Estoy todavía en un estado tan de shock por su perdida que me cuesta sumergirme en el dolor. La coraza, sin haberlo pedido, ha sabido colocarse sola sobre mi pecho. No quiero caer yo en bramar mis cuitas al cielo. Prefiero pensar en que mi amigo, “el mejor de todos nosotros”, tuvo la vida más plena, feliz y satisfactoria posible, ya que todo lo que estuvo en su mano para conseguir lo que quería así fue empleado. No tengo otra cosa por tanto que enorme admiración a la hora de despedir a ese amigo quien mejor que nadie supo transitar por ese inaccesible camino del virtuoso. En su ida deja el último ejemplo, ya que al ser donante de órganos su muerte salvará otras vidas.

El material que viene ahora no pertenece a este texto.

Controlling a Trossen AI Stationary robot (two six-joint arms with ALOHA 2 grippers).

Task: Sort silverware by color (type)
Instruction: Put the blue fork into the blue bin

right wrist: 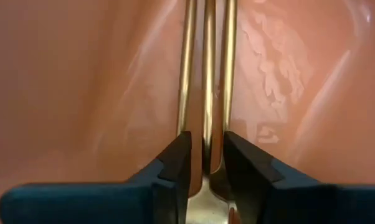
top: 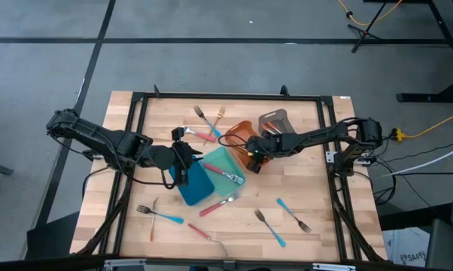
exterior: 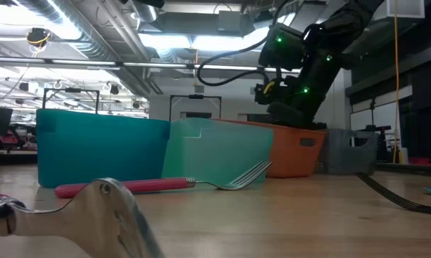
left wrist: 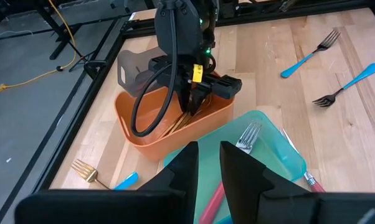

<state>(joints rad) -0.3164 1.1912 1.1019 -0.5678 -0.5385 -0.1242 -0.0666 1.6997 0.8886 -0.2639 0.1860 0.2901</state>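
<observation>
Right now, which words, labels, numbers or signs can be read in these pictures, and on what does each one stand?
No text can be read with certainty.
White package on the floor beside the table: dark printing, too small to read.
Yellow tag above the right gripper, which is shut on a gold utensil in the orange tray: too blurred to read.

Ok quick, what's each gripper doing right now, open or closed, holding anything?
Left gripper: open, empty, over the teal tray.
Right gripper: down in the orange tray, closed on a gold utensil.
</observation>
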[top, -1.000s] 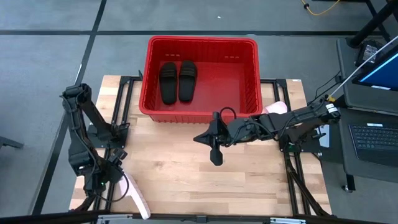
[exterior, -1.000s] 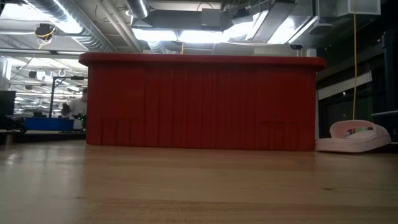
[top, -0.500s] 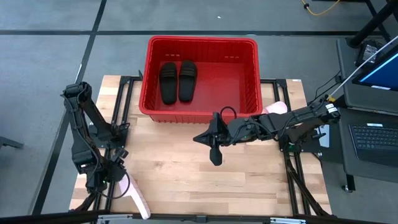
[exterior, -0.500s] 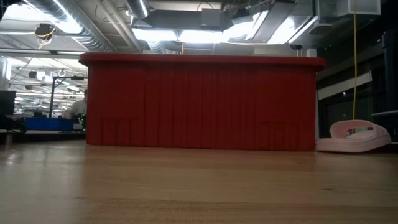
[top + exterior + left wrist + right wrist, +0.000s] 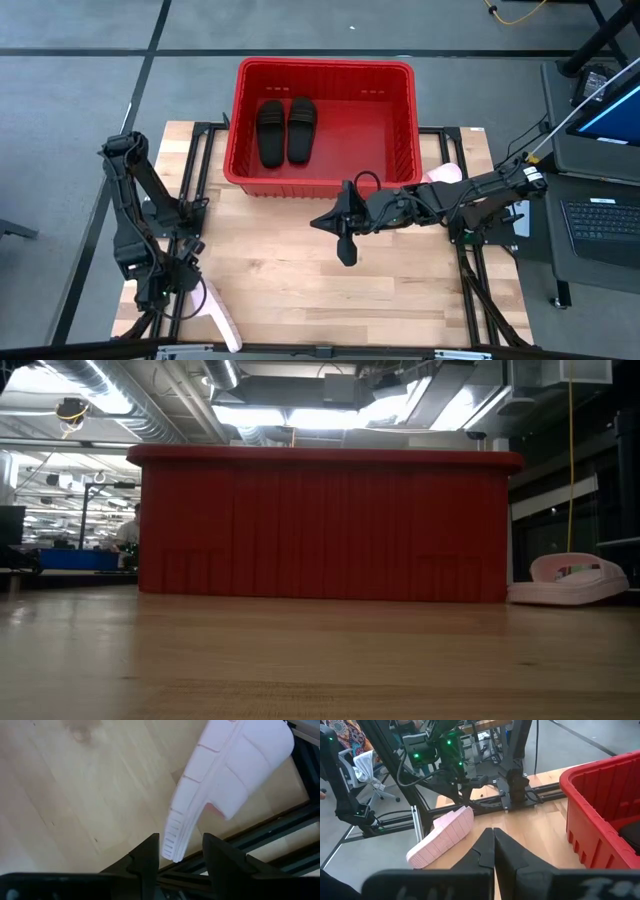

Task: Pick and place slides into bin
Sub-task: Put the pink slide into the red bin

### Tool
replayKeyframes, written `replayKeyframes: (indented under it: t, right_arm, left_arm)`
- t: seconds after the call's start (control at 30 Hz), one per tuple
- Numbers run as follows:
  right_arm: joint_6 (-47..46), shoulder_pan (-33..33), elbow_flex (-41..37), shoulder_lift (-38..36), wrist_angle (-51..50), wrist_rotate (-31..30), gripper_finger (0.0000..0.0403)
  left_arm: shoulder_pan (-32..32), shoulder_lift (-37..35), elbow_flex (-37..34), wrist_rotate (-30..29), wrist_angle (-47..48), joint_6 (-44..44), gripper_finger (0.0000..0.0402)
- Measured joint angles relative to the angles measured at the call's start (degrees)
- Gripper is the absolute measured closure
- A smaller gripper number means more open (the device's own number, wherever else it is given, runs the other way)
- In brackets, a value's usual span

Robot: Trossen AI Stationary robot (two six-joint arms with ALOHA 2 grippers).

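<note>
Fingers of the left tool (image 5: 177, 855) flank a pink slide's (image 5: 225, 775) edge.

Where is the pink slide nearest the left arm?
In the high view, the pink slide lies at the table's front-left corner, its end between the left claw's open fingers.

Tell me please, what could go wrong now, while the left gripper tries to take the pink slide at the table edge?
1. The pink slide overhangs the table edge, and the open left gripper straddles only its heel end; a nudge may push it off.
2. Such a narrow end hold may let the slide swing or slip during lifting.
3. The right gripper, shut, hangs in front of the bin, possibly crowding the carrying path.
</note>
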State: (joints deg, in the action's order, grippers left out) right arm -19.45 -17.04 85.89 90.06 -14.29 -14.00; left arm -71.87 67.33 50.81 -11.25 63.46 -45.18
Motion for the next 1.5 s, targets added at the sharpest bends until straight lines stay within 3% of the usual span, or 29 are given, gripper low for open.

Más allá de creencias espirituales o religiosas está claro que el fallecimiento terrenal supone un paso a otro mundo u otra vida. Por lo menos al mundo de los recuerdos, y ahí es donde nunca la verdadera muerte, que es el olvido, vencerá. Si la amistad de Jacob fue un orgullo y un regalo que la vida me ha dado sólo queda honrar tal honor con el recuerdo y poner en práctica lo aprendido a su lado. Seguir ese camino del virtuoso que nos enseñó. Nos deja el listón muy alto, pero hay que intentarlo. Por su memoria.